Another key ‘ingredient’ in school success, researched by Prof. Angela Duckworth, is grit – an ability to work for long periods of time, even when it’s hard and boring. In her own words, grit is like “running a marathon”.
According to the research about “grit”, the best answer would be something along these lines:
“You really tried this time, but it wasn’t enough to win.”
“Let’s see what else you can work on to improve and get better.”
“Maybe you should practice more / harder / in a different way.”
“To win the game takes a lot of effort, endurance, and persistence.”
5. Do we encourage children to reach out and ask for help when necessary?
High school physics wasn’t my forte. I struggled, to say the least. I was among the best students in class and very proud, so I tried to work it out by myself. Unsuccessfully! My grades kept getting worse until my ego deflated and I reached out to a friend, a physics whiz. Her explanations totally made sense and with a bit of tutoring my grades went back up! Realizing how important it is to ask for help when necessary, I tried to instill that into my daughter’s learning attitude.
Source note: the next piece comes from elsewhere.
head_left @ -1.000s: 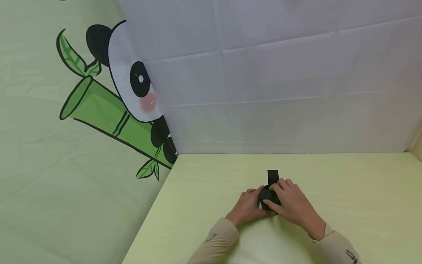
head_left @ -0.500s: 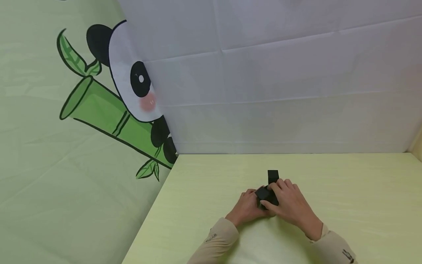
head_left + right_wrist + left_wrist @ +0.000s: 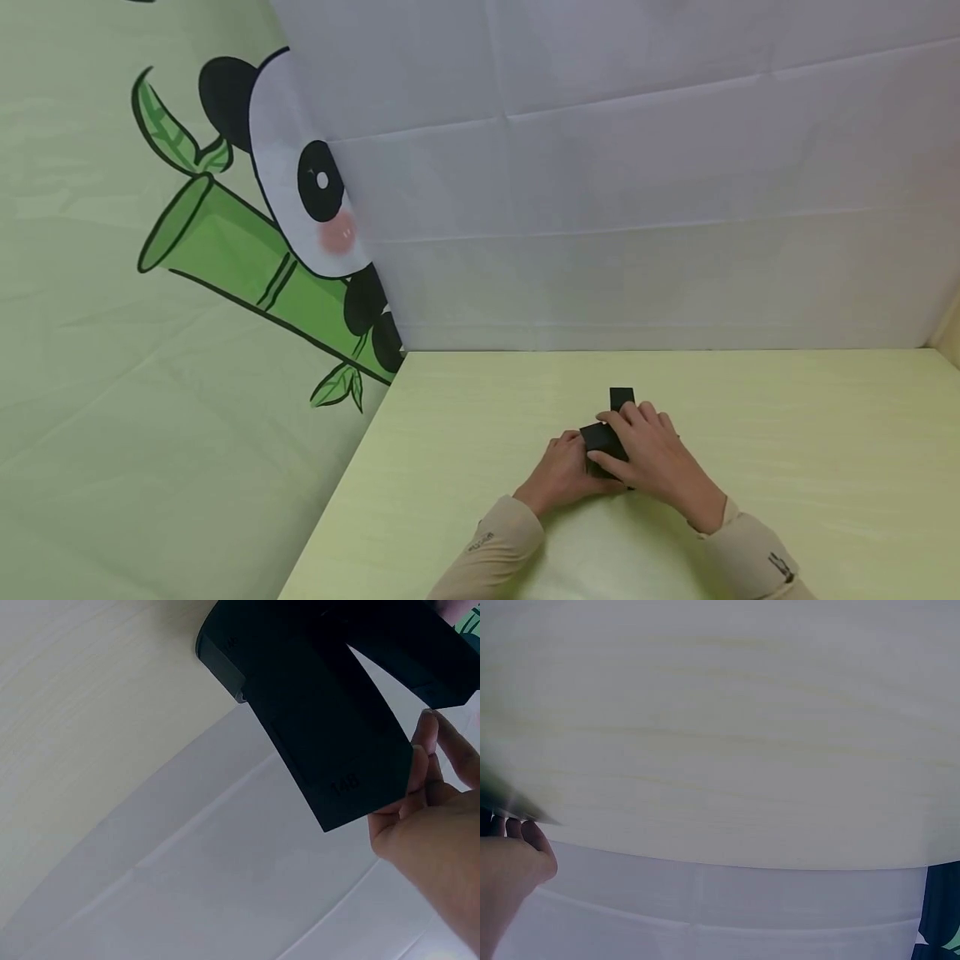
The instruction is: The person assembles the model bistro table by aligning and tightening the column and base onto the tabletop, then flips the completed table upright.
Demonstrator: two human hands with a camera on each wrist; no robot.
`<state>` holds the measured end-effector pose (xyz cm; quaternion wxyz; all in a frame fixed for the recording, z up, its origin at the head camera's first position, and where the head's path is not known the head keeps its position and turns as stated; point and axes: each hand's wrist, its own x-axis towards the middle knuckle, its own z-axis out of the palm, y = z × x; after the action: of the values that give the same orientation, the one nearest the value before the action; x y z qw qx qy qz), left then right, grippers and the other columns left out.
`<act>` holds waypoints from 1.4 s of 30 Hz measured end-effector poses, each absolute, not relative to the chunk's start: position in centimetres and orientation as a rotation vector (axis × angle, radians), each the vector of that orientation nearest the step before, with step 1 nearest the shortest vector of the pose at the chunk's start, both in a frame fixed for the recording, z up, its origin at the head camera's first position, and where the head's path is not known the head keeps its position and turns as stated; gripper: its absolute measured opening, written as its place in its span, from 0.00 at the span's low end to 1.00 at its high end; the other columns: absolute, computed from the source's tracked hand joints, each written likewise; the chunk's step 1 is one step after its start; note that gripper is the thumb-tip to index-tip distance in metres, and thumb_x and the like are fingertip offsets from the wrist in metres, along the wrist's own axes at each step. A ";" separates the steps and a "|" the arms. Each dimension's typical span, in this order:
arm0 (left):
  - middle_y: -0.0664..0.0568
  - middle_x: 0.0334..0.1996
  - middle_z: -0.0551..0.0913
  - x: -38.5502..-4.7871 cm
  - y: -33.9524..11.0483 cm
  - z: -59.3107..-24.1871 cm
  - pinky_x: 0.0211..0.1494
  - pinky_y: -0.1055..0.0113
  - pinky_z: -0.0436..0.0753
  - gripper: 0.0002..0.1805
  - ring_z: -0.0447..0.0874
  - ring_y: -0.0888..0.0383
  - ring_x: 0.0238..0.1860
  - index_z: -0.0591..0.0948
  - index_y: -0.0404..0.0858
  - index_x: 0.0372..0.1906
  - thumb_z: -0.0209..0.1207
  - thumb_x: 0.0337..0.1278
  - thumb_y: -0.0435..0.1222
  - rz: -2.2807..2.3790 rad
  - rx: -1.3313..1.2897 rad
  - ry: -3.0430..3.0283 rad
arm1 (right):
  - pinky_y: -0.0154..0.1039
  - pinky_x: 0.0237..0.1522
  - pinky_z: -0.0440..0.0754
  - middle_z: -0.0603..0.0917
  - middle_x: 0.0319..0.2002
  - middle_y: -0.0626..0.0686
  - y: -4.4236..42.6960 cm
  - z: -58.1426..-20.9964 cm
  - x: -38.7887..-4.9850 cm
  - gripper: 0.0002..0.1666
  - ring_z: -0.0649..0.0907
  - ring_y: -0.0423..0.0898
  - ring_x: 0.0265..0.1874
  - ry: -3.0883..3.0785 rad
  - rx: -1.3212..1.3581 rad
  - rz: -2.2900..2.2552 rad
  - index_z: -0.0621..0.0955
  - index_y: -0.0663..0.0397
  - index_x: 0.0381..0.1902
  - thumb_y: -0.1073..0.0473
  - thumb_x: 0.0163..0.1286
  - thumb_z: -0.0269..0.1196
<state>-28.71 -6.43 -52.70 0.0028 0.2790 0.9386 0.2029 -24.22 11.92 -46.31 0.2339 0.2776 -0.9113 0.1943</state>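
A black angular object [image 3: 604, 441] stands between the two hands on the table. The left hand [image 3: 564, 472] holds it low on its left side, with the thumb along the near side. From the right, the right hand [image 3: 655, 458] grips its upper part, thumb in front and fingers over the far side. Just behind rises a black square-topped block [image 3: 622, 397], partly covered by the right fingers. In the right wrist view, a long black piece marked 148 [image 3: 322, 742] and a second black arm [image 3: 409, 656] spread apart near the fingertips. How they join is too dark to tell.
The pale yellow table [image 3: 480, 400] reaches back to a white cloth wall [image 3: 600, 167]. At left hangs a green cloth [image 3: 112, 417] with a panda and bamboo drawing. The left wrist view shows mostly table surface and a bit of the hand.
The upper part of the black object has turned and shifted slightly left. The right hand moved left with it, and its fingers changed their hold. Left hand and rear block stayed in place.
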 end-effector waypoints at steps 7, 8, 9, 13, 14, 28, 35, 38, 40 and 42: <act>0.60 0.64 0.80 -28.7 -6.4 -52.6 0.66 0.56 0.72 0.46 0.74 0.52 0.66 0.73 0.49 0.75 0.71 0.53 0.64 0.614 0.873 2.953 | 0.49 0.38 0.73 0.79 0.39 0.55 11.7 -46.2 -24.5 0.23 0.74 0.54 0.38 -2.503 0.734 0.528 0.84 0.61 0.51 0.50 0.67 0.73; 0.60 0.64 0.80 -28.7 -6.3 -52.6 0.65 0.56 0.72 0.46 0.74 0.52 0.66 0.73 0.50 0.74 0.71 0.53 0.64 0.614 0.874 2.953 | 0.48 0.37 0.73 0.79 0.39 0.55 11.7 -46.1 -24.5 0.23 0.74 0.53 0.37 -2.502 0.726 0.531 0.84 0.61 0.50 0.50 0.66 0.74; 0.60 0.63 0.80 -28.7 -6.3 -52.6 0.65 0.56 0.72 0.45 0.74 0.52 0.66 0.74 0.50 0.74 0.71 0.53 0.64 0.611 0.879 2.954 | 0.48 0.36 0.73 0.79 0.38 0.55 11.6 -46.1 -24.5 0.22 0.74 0.53 0.36 -2.502 0.716 0.535 0.84 0.61 0.49 0.50 0.66 0.74; 0.61 0.63 0.81 -28.8 -6.3 -52.6 0.64 0.57 0.73 0.43 0.75 0.52 0.65 0.76 0.51 0.72 0.70 0.54 0.65 0.580 0.896 2.963 | 0.47 0.35 0.71 0.78 0.36 0.55 11.5 -46.2 -24.7 0.22 0.73 0.52 0.34 -2.498 0.699 0.533 0.84 0.60 0.48 0.50 0.65 0.74; 0.61 0.62 0.81 -28.8 -6.3 -52.6 0.64 0.57 0.74 0.43 0.75 0.52 0.65 0.76 0.51 0.72 0.69 0.54 0.65 0.575 0.894 2.966 | 0.47 0.34 0.71 0.78 0.35 0.54 11.5 -46.2 -24.7 0.21 0.73 0.52 0.34 -2.496 0.695 0.527 0.84 0.60 0.47 0.50 0.64 0.75; 0.58 0.59 0.83 -28.8 -6.0 -52.5 0.67 0.59 0.71 0.47 0.74 0.53 0.65 0.75 0.49 0.72 0.71 0.50 0.66 0.617 0.826 2.972 | 0.48 0.32 0.70 0.74 0.30 0.53 11.7 -46.3 -25.0 0.21 0.72 0.53 0.32 -2.505 0.553 0.526 0.80 0.59 0.36 0.48 0.62 0.74; 0.56 0.58 0.83 -28.8 -6.0 -52.5 0.69 0.59 0.71 0.48 0.74 0.54 0.66 0.75 0.44 0.71 0.71 0.49 0.67 0.621 0.797 2.973 | 0.51 0.37 0.72 0.78 0.39 0.58 12.0 -46.2 -25.2 0.29 0.74 0.57 0.39 -2.537 0.564 0.544 0.84 0.60 0.52 0.46 0.63 0.74; 0.56 0.58 0.84 -28.9 -6.0 -52.6 0.68 0.58 0.72 0.49 0.74 0.53 0.66 0.75 0.43 0.71 0.70 0.50 0.67 0.612 0.826 2.978 | 0.51 0.39 0.72 0.77 0.41 0.57 12.1 -46.2 -25.4 0.30 0.73 0.57 0.41 -2.546 0.650 0.522 0.83 0.58 0.60 0.50 0.65 0.73; 0.56 0.58 0.84 -28.9 -6.0 -52.7 0.68 0.58 0.72 0.49 0.75 0.53 0.66 0.75 0.43 0.71 0.70 0.50 0.67 0.607 0.831 2.980 | 0.51 0.38 0.72 0.76 0.40 0.57 12.2 -46.2 -25.4 0.29 0.73 0.57 0.40 -2.541 0.670 0.480 0.84 0.58 0.59 0.50 0.65 0.73; 0.56 0.59 0.83 -28.9 -6.0 -52.7 0.68 0.58 0.72 0.49 0.74 0.54 0.66 0.73 0.44 0.73 0.69 0.51 0.68 0.600 0.818 2.976 | 0.51 0.37 0.72 0.76 0.38 0.58 12.3 -46.3 -25.4 0.28 0.72 0.57 0.39 -2.532 0.649 0.450 0.84 0.60 0.55 0.48 0.64 0.75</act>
<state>-28.90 -6.02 -52.73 -0.0014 0.2602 0.9465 0.1909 -25.43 12.29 -46.32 0.2425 0.2374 -0.9262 0.1645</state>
It didn’t work out immediately, but at one point in high school she figured it out – ask the teacher about essay writing, asks parents to get you a math tutor, organize a study group with classmates for Spanish. She turned her studying around completely.
Being a good role model, encouraging children to be responsible for their learning and ask for help when necessary, helping children develop focus, growth mindset and grit are all useful methods not only in education but also in life. Life skills matter as much as education does and our biggest parenting job is to raise independent, confident, responsible children capable of managing themselves, searching for their own path to success and happiness and finding their own place in the society.